* PROBLEM: Give the data again in full, with every character unchanged.

___

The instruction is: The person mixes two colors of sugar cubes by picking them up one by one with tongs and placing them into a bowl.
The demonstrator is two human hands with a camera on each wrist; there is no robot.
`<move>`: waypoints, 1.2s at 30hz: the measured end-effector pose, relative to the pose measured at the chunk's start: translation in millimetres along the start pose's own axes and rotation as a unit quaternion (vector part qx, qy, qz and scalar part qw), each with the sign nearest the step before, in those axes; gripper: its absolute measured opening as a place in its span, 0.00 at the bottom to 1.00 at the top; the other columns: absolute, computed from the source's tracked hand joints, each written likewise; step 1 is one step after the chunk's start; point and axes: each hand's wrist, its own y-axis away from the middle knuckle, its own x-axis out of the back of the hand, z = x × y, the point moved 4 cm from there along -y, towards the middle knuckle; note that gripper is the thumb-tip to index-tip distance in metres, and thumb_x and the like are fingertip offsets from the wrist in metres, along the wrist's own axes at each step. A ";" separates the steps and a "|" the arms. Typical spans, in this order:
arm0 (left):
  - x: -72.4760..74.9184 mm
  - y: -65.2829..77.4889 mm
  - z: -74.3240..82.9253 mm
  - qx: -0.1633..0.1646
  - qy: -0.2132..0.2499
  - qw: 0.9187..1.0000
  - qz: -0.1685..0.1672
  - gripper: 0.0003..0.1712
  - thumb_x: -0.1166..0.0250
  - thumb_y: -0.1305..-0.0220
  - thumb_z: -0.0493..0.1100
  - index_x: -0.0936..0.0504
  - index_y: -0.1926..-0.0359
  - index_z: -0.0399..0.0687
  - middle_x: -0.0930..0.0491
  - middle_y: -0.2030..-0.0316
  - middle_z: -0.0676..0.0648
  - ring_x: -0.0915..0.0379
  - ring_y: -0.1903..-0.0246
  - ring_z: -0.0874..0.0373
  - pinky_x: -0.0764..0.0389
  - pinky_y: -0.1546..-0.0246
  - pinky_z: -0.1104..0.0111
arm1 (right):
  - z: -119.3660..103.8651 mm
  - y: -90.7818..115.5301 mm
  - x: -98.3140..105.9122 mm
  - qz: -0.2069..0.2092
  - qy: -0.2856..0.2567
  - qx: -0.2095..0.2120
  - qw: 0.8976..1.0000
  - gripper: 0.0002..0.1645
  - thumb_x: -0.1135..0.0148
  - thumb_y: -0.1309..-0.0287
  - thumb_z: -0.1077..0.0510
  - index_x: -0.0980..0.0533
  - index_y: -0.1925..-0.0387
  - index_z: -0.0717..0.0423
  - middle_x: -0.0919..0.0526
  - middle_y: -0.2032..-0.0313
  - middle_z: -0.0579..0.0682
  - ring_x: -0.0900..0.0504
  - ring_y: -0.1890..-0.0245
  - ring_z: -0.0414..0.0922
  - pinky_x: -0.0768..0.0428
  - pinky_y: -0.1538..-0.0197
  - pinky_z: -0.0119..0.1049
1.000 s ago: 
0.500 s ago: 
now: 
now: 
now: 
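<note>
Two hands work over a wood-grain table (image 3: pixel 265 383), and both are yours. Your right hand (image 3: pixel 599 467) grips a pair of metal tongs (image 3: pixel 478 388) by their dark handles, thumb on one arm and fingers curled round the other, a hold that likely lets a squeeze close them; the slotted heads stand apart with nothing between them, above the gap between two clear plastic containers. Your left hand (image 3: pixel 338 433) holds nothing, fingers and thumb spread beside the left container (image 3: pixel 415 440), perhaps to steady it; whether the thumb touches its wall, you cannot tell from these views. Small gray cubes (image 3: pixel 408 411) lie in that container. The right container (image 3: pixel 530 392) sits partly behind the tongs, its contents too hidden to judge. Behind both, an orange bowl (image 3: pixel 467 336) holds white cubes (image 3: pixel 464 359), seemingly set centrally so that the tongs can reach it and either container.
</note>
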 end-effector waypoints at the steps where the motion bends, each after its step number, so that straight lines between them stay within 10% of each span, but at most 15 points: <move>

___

* YOUR SOLUTION:
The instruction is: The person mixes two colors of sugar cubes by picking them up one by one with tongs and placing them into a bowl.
The demonstrator is two human hands with a camera on each wrist; there is no robot.
`<move>`: waypoints, 1.2s at 30hz: the measured end-effector pose, relative to the pose measured at the chunk's start: translation in millimetres along the start pose's own axes and rotation as a unit quaternion (vector part qx, qy, qz and scalar part qw), each with the sign nearest the step before, in those axes; gripper: its absolute measured opening as a place in its span, 0.00 at the bottom to 1.00 at the top; the other columns: absolute, computed from the source's tracked hand joints, each written likewise; step 1 is one step after the chunk's start; point and axes: each hand's wrist, its own y-axis away from the middle knuckle, its own x-axis out of the back of the hand, z = x × y, the point moved 4 cm from there along -y, towards the middle knuckle; note that gripper is the thumb-tip to index-tip distance in metres, and thumb_x and the like are fingertip offsets from the wrist in metres, along the wrist's own axes at each step. A ";" separates the steps and a "|" the arms. Typical spans, in this order:
arm0 (left):
  - x: -72.4760..74.9184 mm
  - y: -65.2829..77.4889 mm
  - z: -74.3240..82.9253 mm
  - qx: -0.1633..0.1646
  - qy: -0.2132..0.2499
  - qw: 0.9187..1.0000
  - qz: -0.1685..0.1672
  - gripper: 0.0003..0.1712
  - thumb_x: -0.1166..0.0250
  - thumb_y: -0.1305..-0.0220
  - thumb_z: -0.0493..0.1100
  - index_x: -0.0936..0.0504
  - index_y: -0.1926..-0.0359
  - index_z: -0.0399..0.0687
  - middle_x: -0.0930..0.0491
  - middle_y: -0.2030..-0.0316
  - middle_z: -0.0676..0.0648
  - ring_x: -0.0915..0.0379
  - ring_y: -0.1903..-0.0246
  - ring_z: -0.0874..0.0373
  - pinky_x: -0.0764..0.0389
  - pinky_y: -0.1546..-0.0246
  - pinky_z: -0.1104..0.0111
arm1 (right):
  - z: -119.3660..103.8651 mm
  - y: -90.7818..115.5301 mm
  - x: -98.3140..105.9122 mm
  - qz: -0.2069..0.2092
  - qy: -0.2856..0.2567
  - qx: -0.2095..0.2120
  - qw: 0.8976..1.0000
  - gripper: 0.0002..0.1645
  - thumb_x: -0.1135..0.0148
  - thumb_y: -0.1309..-0.0287
  - thumb_z: -0.1077..0.0510
  - index_x: -0.0980..0.0533
  - index_y: -0.1925..-0.0387
  - index_z: -0.0717..0.0423
  - middle_x: -0.0919..0.0526
  - middle_y: -0.2032..-0.0313
  - middle_z: -0.0579..0.0682
  - ring_x: -0.0900..0.0504
  - ring_y: -0.1890..-0.0245
  - ring_z: -0.0414..0.0922
  - pinky_x: -0.0768..0.0428
  - pinky_y: -0.1538..-0.0197
  - pinky_z: -0.0119..0.1049
1.000 s ago: 
0.500 s ago: 
now: 
now: 
now: 
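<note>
Two hands work over a wood-grain table (image 3: pixel 265 383), and both are yours. Your right hand (image 3: pixel 599 467) grips a pair of metal tongs (image 3: pixel 478 388) by their dark handles, thumb on one arm and fingers curled round the other, a hold that likely lets a squeeze close them; the slotted heads stand apart with nothing between them, above the gap between two clear plastic containers. Your left hand (image 3: pixel 338 433) holds nothing, fingers and thumb spread beside the left container (image 3: pixel 415 440), perhaps to steady it; whether the thumb touches its wall, you cannot tell from these views. Small gray cubes (image 3: pixel 408 411) lie in that container. The right container (image 3: pixel 530 392) sits partly behind the tongs, its contents too hidden to judge. Behind both, an orange bowl (image 3: pixel 467 336) holds white cubes (image 3: pixel 464 359), seemingly set centrally so that the tongs can reach it and either container.
</note>
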 end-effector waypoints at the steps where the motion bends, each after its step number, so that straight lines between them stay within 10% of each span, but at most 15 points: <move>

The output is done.